This will explain why so many of my posts at present are observations on news stories. It’s because these are the most interesting things to have penetrated my passive consciousness in the last few days.

Anywhoo… There were a couple of good ones today.

Firstly, today saw the first Kuwaiti elections in which women were allowed to participate as full voting citizens. Twenty-eight women stood as candidates, and women voters queued up to exercise their newly won rights. Hooray for Kuwaiti feminists!

Secondly, I listened to an extended piece on the South Dakota abortion ban. Catching up with the latest news on this, I found that people in South Dakota had managed to force a referendum of the issue. Under state law, they can do this if they collect as many as 16,728 signatures calling for a referendum within a 90 day period. In fact, over 38,000 signatures were collected and the ban has been deferred until after a referendum, to be held in November.

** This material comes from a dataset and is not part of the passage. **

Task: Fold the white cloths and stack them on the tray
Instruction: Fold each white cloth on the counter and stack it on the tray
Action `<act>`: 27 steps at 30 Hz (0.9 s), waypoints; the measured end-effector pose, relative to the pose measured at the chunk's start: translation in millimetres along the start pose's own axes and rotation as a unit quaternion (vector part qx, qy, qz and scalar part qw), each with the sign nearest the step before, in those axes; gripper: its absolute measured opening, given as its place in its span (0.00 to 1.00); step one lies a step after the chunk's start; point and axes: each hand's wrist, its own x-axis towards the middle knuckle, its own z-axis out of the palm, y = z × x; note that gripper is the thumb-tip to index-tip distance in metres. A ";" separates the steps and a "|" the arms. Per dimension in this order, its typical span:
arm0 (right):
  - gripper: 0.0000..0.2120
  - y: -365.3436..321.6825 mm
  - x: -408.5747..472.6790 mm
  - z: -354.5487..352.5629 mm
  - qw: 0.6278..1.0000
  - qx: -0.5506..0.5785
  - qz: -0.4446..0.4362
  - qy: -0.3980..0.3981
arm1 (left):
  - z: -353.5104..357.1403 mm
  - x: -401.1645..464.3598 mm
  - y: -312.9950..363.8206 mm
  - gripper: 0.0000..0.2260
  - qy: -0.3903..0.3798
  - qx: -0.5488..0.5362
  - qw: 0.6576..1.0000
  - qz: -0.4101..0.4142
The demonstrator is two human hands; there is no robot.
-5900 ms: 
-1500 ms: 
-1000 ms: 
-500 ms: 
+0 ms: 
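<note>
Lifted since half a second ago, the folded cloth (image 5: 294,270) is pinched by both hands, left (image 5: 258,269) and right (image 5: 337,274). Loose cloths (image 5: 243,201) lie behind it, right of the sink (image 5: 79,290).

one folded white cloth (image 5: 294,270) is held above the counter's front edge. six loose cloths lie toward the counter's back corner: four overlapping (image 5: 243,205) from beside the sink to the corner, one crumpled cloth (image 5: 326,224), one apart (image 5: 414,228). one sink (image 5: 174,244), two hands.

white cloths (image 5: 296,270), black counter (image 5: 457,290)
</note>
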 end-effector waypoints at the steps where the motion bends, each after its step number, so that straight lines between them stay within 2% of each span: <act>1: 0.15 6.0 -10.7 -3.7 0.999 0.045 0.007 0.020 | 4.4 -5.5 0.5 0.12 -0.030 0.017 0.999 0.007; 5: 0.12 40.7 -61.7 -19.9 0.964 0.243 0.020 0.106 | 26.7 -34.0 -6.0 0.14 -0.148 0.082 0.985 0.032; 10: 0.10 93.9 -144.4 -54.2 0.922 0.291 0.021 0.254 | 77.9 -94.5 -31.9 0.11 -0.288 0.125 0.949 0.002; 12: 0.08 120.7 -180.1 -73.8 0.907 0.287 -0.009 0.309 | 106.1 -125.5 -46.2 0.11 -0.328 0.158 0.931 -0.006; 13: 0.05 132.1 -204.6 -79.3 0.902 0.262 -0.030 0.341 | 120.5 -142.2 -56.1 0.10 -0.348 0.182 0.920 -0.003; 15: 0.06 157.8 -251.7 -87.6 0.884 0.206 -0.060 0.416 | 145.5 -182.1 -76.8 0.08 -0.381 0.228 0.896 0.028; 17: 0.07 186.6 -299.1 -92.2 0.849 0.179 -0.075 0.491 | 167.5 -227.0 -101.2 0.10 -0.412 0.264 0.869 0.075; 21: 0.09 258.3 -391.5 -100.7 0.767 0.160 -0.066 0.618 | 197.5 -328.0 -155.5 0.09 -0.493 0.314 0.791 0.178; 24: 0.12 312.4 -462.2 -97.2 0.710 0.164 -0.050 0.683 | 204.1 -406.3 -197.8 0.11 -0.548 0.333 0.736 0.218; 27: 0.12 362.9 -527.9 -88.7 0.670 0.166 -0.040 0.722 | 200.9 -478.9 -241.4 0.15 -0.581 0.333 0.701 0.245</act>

Hooray SD feminists!

Two moments in this report are really worth repeating.

The first was when the state legislator responsible for sponsoring the bill – sorry, I’ve forgotten his name – described the way in which he and his colleagues have sought to undermine the landmark case of Roe v Wade (in which the US Supreme Court decided that the constitution required that women have the right to choose whether to continue a pregnancy, free from state interference).

He said that for many years they have been “picking away” at it, with restrictions and regulations and various measures designed to limit access to abortion services. He then said:

“When you have been picking away at something, there comes a point when you have to say: this is a cripple, it’s time to terminate.”

Nice metaphor, I thought, in the circumstances. Tasteful use of the word “cripple”, too. Maybe when he next meets a woman forced to bear a severely disabled child against her will, he’ll dust it off and use it again.

The other moment was a vox pop comment from a member of the public asked for an opinion. A supporter of this bill, he was asked whether he didn’t think it was a bit strict, given the absence of any real exceptions from this near-absolute ban. He replied:

“I don’t really understand what flexibility you are supposed to have around the word No.”

Again, nice choice of words. Maybe when he next meets a woman forced to bear the child of a man who raped her, they can have a cosy little chat about the meaning of that pesky little word No.

*************************

Finally, I get mail!

The abovementioned well-timed service interruption, preventing many from watching the England game last night, also prevented me from getting anywhere near the internet. Go Telewest!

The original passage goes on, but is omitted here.